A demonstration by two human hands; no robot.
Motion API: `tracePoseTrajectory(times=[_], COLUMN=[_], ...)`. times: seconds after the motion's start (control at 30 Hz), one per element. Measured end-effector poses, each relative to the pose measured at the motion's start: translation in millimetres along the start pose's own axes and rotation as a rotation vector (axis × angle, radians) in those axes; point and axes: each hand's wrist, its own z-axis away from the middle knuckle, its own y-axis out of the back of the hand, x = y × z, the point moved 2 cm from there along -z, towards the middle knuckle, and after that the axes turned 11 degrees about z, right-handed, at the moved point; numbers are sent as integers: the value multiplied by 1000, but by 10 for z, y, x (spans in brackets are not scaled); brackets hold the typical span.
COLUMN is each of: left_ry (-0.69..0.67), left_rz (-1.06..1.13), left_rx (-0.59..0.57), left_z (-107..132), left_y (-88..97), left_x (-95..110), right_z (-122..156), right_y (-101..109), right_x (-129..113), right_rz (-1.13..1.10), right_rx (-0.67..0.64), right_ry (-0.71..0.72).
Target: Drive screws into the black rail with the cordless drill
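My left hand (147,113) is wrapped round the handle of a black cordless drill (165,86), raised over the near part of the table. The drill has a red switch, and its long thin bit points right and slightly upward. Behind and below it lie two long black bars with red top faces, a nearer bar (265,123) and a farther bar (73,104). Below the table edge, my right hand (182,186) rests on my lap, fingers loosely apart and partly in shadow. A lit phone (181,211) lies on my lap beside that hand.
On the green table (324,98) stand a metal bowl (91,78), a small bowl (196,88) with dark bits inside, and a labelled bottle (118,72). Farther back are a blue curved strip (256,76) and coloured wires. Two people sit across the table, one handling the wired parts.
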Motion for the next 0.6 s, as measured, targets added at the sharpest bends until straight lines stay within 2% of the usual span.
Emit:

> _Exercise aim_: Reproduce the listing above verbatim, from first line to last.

> _Reply_:
A demonstration by two human hands; no robot.
Motion API: `tracePoseTrajectory(times=[_], COLUMN=[_], ...)`. times: seconds after the motion's start (control at 30 Hz), one per element. Measured end-effector poses, each relative to the pose measured at the motion's start: translation in millimetres along the start pose's own axes and rotation as a rotation vector (axis × angle, radians) in those axes; point and axes: each hand's wrist, its own z-axis away from the middle knuckle, its own y-axis out of the back of the hand, x = y × z, the point moved 2 cm from there along -z, towards the middle knuckle, and after that the axes turned 11 degrees about z, right-handed, at the moved point; numbers are sent as integers: the value multiplied by 1000, but by 10 for z, y, x (spans in brackets are not scaled); brackets hold the typical span.
COLUMN is each of: left_ry (-0.69..0.67), left_rz (-1.06..1.13), left_rx (-0.59..0.57), left_z (-107..132), left_y (-88..97), left_x (-95..110), right_z (-122..156), right_y (-101..109), right_x (-129..113), right_rz (-1.13..1.10), right_rx (-0.67..0.64), right_ry (-0.71..0.72).
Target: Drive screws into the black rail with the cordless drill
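My left hand (147,113) is wrapped round the handle of a black cordless drill (165,86), raised over the near part of the table. The drill has a red switch, and its long thin bit points right and slightly upward. Behind and below it lie two long black bars with red top faces, a nearer bar (265,123) and a farther bar (73,104). Below the table edge, my right hand (182,186) rests on my lap, fingers loosely apart and partly in shadow. A lit phone (181,211) lies on my lap beside that hand.
On the green table (324,98) stand a metal bowl (91,78), a small bowl (196,88) with dark bits inside, and a labelled bottle (118,72). Farther back are a blue curved strip (256,76) and coloured wires. Two people sit across the table, one handling the wired parts.
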Motion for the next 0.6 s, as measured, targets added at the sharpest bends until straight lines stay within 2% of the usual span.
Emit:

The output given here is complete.